◆ Your instructions
Please determine how many lines of the material include the word "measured", and respond with nothing but that number.

• • • • • • •

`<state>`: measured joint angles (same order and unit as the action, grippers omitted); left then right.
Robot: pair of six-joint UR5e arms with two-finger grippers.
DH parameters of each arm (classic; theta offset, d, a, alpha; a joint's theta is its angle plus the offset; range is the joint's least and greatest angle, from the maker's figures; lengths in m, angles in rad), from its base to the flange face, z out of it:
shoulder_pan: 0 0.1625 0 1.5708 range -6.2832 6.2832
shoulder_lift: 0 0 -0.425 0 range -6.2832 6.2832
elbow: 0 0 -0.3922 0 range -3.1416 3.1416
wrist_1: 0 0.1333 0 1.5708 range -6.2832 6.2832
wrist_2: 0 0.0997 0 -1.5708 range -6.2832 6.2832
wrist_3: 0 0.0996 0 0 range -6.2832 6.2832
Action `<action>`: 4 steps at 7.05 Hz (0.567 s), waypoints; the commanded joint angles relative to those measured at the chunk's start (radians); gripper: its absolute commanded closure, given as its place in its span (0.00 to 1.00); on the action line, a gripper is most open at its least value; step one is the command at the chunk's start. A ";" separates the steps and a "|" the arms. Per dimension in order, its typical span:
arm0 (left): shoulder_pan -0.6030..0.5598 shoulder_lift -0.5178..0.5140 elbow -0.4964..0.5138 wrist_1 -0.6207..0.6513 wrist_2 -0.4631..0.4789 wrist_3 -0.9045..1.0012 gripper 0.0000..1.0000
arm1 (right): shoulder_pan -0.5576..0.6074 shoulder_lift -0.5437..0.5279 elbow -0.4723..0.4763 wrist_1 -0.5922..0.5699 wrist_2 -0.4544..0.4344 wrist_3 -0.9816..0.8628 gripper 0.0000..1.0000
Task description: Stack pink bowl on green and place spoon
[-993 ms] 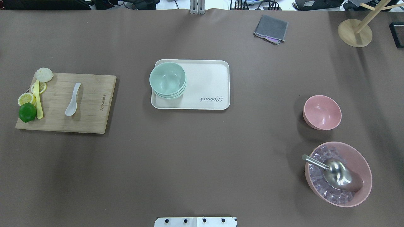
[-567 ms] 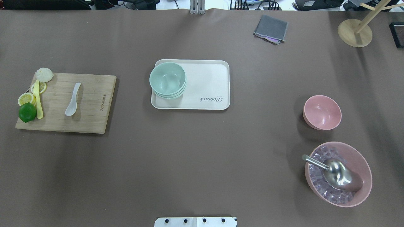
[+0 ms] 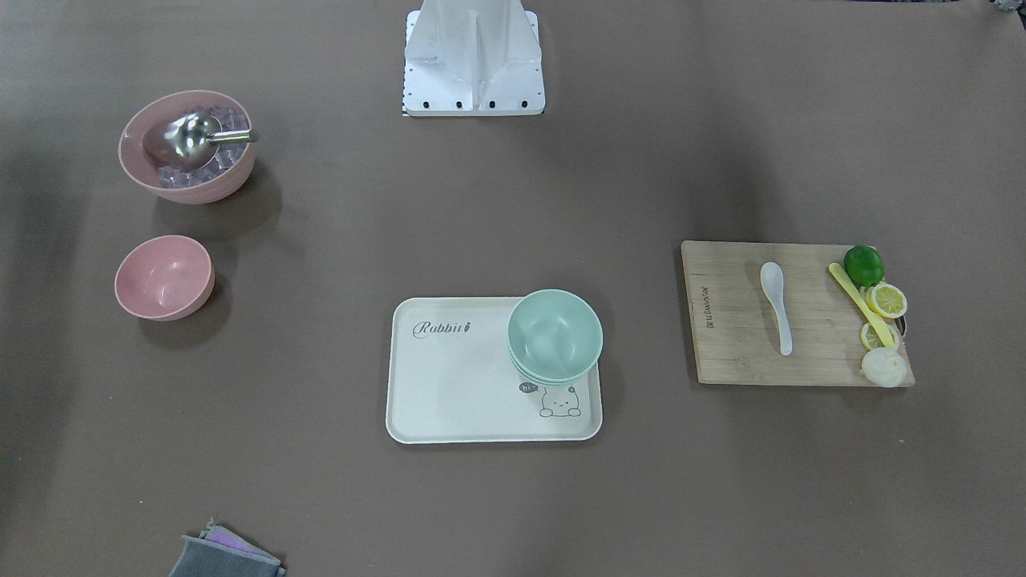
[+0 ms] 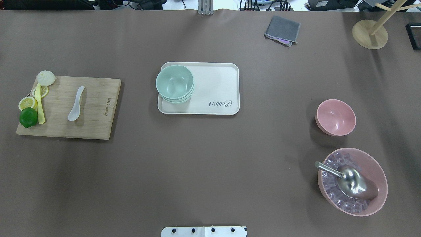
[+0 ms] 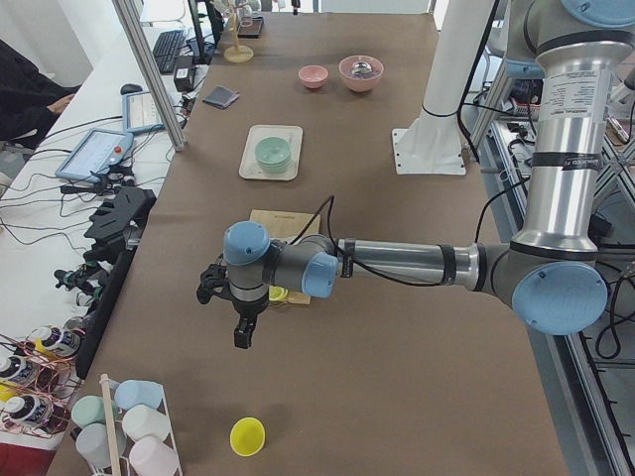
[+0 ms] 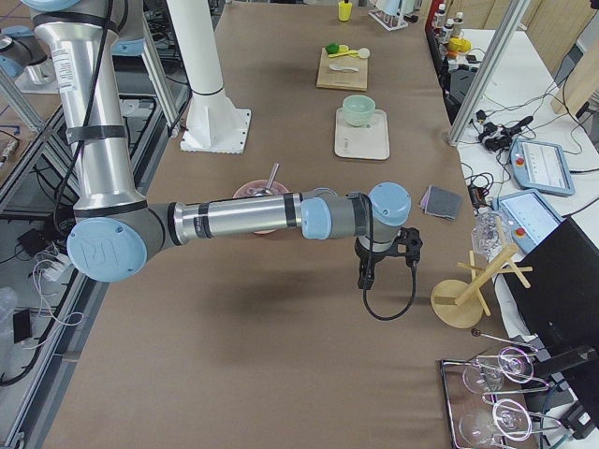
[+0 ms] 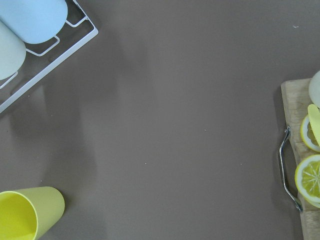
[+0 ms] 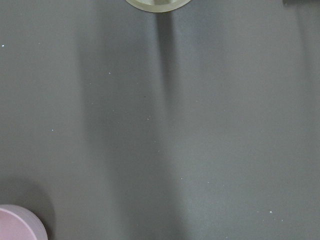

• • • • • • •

◆ Result of this task
2